Comment by legitster
Comment by legitster 9 days ago
> In this reviewer’s opinion, it was a sparkling creative success as well as a commercial one, making it all the more deserving of remembrance. We’ve seen a fair number of train games built on similar premises in the years since 1998, but I don’t know that we’ve ever seen a comprehensively better one.
RRT2 is my all time favorite game, and has yet to find a spiritual successor in my heart. Alongside Anno 1602, it may be the oldest PC game I regularly open up and play for fun.
The gameplay is still so good. The fact that the game is so open-ended and also so cutthroat, combined with the procedurally generated maps means it always feels fresh to play, even all these years later. The UI has aged but has not gotten in the way.
And yes, as reviewer describes, it absolutely nails the theme. The sound design, the visuals, the music, the historical setting. Things feel gritty and real and tough. Just like the game's treatment of Robber Barons, the game perfectly balances romanticism with cynicism. The game made me love trains.
I still remember learning as a child how stock trading on the margin worked when I simultaneously made and then lost a massive fortune attempting to buy out a rival.
There was a Railroad Tycoon 3, made mostly by the same team in the same office in Fenton. The changes to a more free-flowing tracks didn't necessarily make the game better, and were a headache for most of the production.
I was also told that there were attempts to make the economic simulation far more dynamic, simulating that the cargo could leave by other transport methods, as you'd find in a more serious economic simulation.
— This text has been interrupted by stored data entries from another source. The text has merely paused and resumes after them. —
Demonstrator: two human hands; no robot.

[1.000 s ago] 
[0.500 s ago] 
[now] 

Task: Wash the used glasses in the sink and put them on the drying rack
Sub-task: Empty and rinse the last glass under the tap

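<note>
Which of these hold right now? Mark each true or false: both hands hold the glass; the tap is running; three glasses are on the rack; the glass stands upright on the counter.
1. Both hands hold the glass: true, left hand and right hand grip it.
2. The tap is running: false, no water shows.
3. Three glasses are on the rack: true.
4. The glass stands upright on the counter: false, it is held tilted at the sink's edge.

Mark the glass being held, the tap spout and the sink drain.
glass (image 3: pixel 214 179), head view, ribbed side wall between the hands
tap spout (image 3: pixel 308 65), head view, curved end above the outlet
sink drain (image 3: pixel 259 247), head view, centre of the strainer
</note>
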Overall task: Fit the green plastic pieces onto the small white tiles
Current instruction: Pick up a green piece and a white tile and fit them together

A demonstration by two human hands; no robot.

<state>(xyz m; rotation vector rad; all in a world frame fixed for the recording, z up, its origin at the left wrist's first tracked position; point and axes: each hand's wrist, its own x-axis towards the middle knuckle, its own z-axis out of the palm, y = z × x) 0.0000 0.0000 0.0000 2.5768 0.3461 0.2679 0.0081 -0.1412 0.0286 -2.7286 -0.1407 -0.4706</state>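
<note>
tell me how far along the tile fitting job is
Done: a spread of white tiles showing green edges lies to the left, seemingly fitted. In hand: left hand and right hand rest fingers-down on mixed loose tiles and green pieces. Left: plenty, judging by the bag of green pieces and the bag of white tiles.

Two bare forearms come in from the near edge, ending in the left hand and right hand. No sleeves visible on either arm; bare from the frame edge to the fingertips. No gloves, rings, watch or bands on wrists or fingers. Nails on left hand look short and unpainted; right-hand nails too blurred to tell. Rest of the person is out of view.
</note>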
That just made the game worse: The more efficient the market gets, the harder it is to find the profit, and the more likely that an old 'good' route suddenly stops making money, which is just annoying in a single player game.
It's a common problem with market-centric games: Good simulations make everything unfun, as most of the enjoyment comes from easily finding opportunities or getting away with misbehavior that would make real-life barons very difficult. This is IMO why you don't find many spiritual successors: Most steps forward would be steps back when it comes to making the game fun. So you'll find games focusing just on the tracks, but as puzzles (like the Train Valley Series). Optimizing routes trading items (spaceways), or outright market manipulation (Offworld Trading Company). Doing it all at once basically demands copying the game with newer graphics.